Schließlich hilft diese geplante Änderung in denjenigen Fällen nicht, in denen das Unternehmen, das die Verarbeitung am meisten beeinflusst, nicht das umsatzstärkste Unternehmen ist. Ein Beispiel wäre ein Start-up, das ein datengetriebenes Produkt vertreibt, für welches es gemeinsam mit seinen Kunden verantwortlich ist, wobei die Kunden wesentlich größer und umsatzstärker sind. In einem solchen Fall wäre es sinnvoll, dass die Aufsichtsbehörde, die für das Start-up zuständig ist, die Aufsicht über diese Verarbeitung führt, und nicht die Aufsichtsbehörde des umsatzstärksten Kunden.
Verfahrensrechtliche Änderungen
Die Novelle beinhaltet auch einige verfahrensrechtliche Änderungen. Sie regelt beispielsweise, wer der Stellvertreter des Bundesbeauftragten für den Datenschutz und die Informationsfreiheit im Europäischen Datenschutzausschuss ist, falls der Bundesrat keine Einigung erzielen kann. In Bezug auf die Zusammenarbeit auf europäischer Ebene wird im Entwurf festgelegt, dass die deutschen Behörden sowohl im Kooperations- als auch im Kohärenzverfahren koordiniert agieren und Einvernehmen über einen gemeinsamen Standpunkt erzielen sollen, bevor sie diesen an die Aufsichtsbehörden der anderen Mitgliedstaaten, die Europäische Kommission oder den Europäischen Datenschutzausschuss übermitteln.
Recht auf Auskunft
Eine der wenigen materiellrechtlichen Änderungen betrifft die geplante Änderung von § 34 BDSG, in dem die Ausnahmen zum Recht auf Auskunft nach Art. 15 DSGVO geregelt sind.
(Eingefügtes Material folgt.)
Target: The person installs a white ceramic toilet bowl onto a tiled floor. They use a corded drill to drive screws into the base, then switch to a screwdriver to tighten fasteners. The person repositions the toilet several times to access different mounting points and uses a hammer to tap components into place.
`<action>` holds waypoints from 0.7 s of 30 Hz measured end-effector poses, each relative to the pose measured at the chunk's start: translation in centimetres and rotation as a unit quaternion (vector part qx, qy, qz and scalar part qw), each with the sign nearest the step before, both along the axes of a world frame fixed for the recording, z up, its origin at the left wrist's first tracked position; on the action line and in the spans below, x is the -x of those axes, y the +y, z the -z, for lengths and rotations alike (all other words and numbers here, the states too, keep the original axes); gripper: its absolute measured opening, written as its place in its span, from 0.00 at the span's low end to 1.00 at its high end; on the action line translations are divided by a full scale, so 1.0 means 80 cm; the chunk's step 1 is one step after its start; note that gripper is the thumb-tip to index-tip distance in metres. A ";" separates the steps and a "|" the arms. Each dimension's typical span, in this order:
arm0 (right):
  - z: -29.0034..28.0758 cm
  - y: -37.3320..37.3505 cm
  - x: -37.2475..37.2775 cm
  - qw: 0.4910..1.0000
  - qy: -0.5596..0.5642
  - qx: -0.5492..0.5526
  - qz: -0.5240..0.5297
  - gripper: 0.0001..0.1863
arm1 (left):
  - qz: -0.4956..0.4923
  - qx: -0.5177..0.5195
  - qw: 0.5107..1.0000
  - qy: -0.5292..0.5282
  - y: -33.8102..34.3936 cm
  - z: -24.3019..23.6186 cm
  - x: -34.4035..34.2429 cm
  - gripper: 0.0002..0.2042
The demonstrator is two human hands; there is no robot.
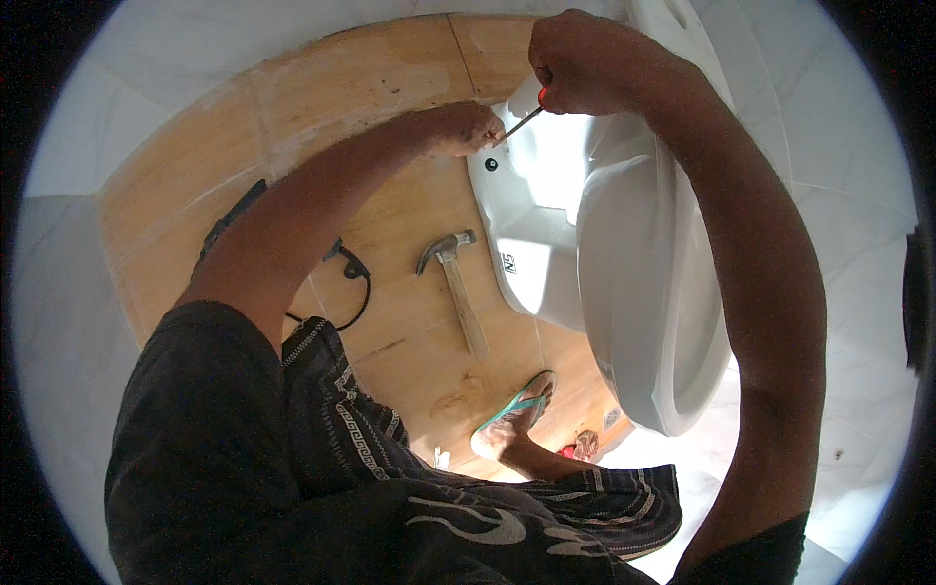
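Observation:
My right hand (585,63) is closed round the red handle of a screwdriver (524,125), whose thin shaft slants down to the left. The tip of that shaft meets the closed fingers of my left hand (475,130), at the edge of a white toilet's base. What those fingers pinch is too small to tell. The toilet (634,292) lies along the right, its bowl rim nearest me. Close below my left hand, a dark round plug or hole (491,165) shows in the base.
A claw hammer (458,292) with a wooden handle lies on the tan tiled floor (390,73). Behind my left forearm is a partly hidden dark tool (232,219) with a black cord (367,292). My sandalled foot (522,419) stands near a floor drain (611,419) and a small red object (582,448).

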State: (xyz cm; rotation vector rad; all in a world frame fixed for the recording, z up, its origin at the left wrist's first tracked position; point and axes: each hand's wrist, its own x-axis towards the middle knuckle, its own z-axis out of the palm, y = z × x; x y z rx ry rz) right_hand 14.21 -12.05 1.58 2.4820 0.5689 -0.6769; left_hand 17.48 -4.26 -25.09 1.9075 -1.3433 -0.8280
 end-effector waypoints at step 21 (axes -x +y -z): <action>0.032 0.018 -0.007 0.997 -0.004 0.070 0.044 0.12 | -0.008 0.038 0.999 0.026 -0.006 0.067 0.013 0.14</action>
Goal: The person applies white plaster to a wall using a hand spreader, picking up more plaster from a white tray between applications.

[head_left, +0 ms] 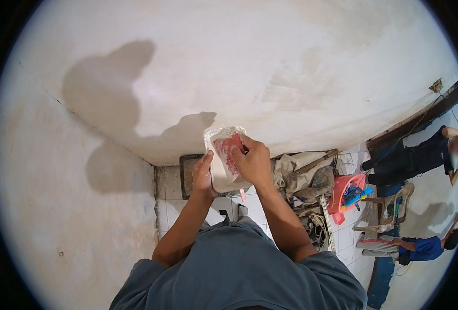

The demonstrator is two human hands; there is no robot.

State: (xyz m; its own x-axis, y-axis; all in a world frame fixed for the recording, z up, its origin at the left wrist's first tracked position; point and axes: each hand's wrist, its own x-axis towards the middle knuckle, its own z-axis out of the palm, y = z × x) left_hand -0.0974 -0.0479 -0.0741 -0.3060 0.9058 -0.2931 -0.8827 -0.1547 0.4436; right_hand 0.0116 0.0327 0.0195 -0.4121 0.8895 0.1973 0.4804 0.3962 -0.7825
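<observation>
Held up before me is a cream-white rectangular tub (218, 173) with whitish paste smeared on its rim and inner walls. My left hand (203, 175) grips its left side, the thumb on the near wall and the other fingers mostly hidden beneath. My right hand (253, 161) pinches a red flat scraper (225, 146), which lies inside the tub and is streaked with white paste. Below the tub's lower edge a narrow pink strip (243, 195) shows; what it belongs to is hidden.
Pale patchy walls (198, 62) meet in a corner at left. A dark-rimmed tray (186, 175) lies on the tiled floor. To the right are crumpled sacking (301, 168), a pink container (342, 194) of tools and a chair (404, 199). Two people (417, 160) stand farther right.
</observation>
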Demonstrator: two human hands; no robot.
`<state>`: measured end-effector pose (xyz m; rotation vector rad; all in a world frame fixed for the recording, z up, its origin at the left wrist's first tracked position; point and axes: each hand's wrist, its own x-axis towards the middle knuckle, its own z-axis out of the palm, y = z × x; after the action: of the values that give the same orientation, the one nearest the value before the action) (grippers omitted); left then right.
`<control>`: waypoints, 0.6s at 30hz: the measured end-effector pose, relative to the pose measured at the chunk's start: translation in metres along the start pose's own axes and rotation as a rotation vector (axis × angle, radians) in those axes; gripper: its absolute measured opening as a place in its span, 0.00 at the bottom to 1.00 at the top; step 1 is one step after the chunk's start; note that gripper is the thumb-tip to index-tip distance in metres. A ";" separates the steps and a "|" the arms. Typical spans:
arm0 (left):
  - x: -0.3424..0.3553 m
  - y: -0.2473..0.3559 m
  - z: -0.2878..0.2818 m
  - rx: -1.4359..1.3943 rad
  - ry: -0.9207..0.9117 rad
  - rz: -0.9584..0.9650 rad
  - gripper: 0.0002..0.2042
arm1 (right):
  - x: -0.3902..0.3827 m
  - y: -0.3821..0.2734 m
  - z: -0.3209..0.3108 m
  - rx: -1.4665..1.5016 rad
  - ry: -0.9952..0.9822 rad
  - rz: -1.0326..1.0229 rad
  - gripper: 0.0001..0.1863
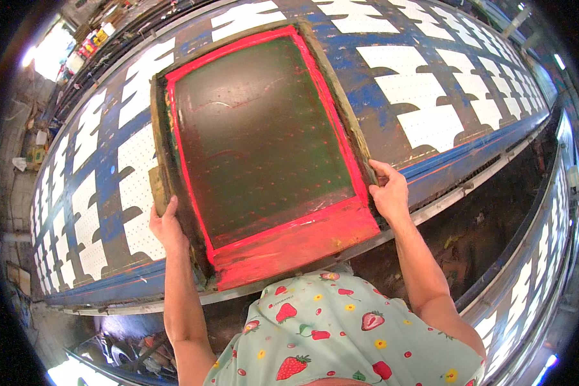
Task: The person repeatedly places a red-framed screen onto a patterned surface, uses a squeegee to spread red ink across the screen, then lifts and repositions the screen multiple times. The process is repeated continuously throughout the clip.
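A large wooden-framed printing screen point(257, 128) with dark green mesh and a bright red border lies on the long blue table point(379, 103). My left hand point(167, 226) grips the frame's left side near its lower corner. My right hand point(387, 193) grips the frame's right side near the lower right corner. Red ink coats the screen's near edge point(296, 241). The frame covers the piece beneath it.
White dotted fabric pieces point(424, 96) lie in rows along the blue table on both sides of the screen. A second long table with white pieces point(547, 257) runs at the right. A dark floor gap point(489, 231) separates them. Clutter sits at the far left.
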<state>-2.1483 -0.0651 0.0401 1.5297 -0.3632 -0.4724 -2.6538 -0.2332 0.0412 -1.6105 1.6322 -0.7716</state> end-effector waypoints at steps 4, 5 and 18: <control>-0.021 -0.002 0.041 -0.004 -0.008 0.009 0.15 | 0.018 0.021 -0.030 0.030 0.004 0.019 0.35; -0.025 -0.002 0.048 0.009 -0.004 0.011 0.15 | 0.022 0.024 -0.036 0.054 0.014 -0.015 0.35; -0.034 -0.014 0.079 0.150 -0.007 -0.024 0.17 | 0.001 0.022 -0.064 -0.242 0.078 -0.490 0.28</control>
<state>-2.2188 -0.1155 0.0296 1.6794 -0.3934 -0.4780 -2.7193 -0.2368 0.0597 -2.2251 1.4374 -0.9127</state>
Danach sollte das Recht auf Auskunft nicht gelten, soweit durch die Bereitstellung von Informationen Betriebs- oder Geschäftsgeheimnisse des Verantwortlichen oder eines Dritten offenbart würden und das Interesse an der Geheimhaltung das Interesse der betroffenen Person an der Information überwiegt. Dies kann jedoch eher als eine Klarstellung angesehen werden, da zu demselben Ergebnis auch bei einer Auslegung von Art. 15 Abs. 4 DSGVO gelangt werden dürfte.
Fazit
Wie der vorliegende Artikel zeigt, wird die geplante Novellierung des BDSG für Unternehmen keine wesentlichen Änderungen und keinen zusätzlichen Aufwand mit sich bringen. Eine Erleichterung ist nur bei bestimmten gemeinsamen Verantwortlichen, wie etwa länderübergreifenden Forschungs- oder Projektgruppen, zu erwarten.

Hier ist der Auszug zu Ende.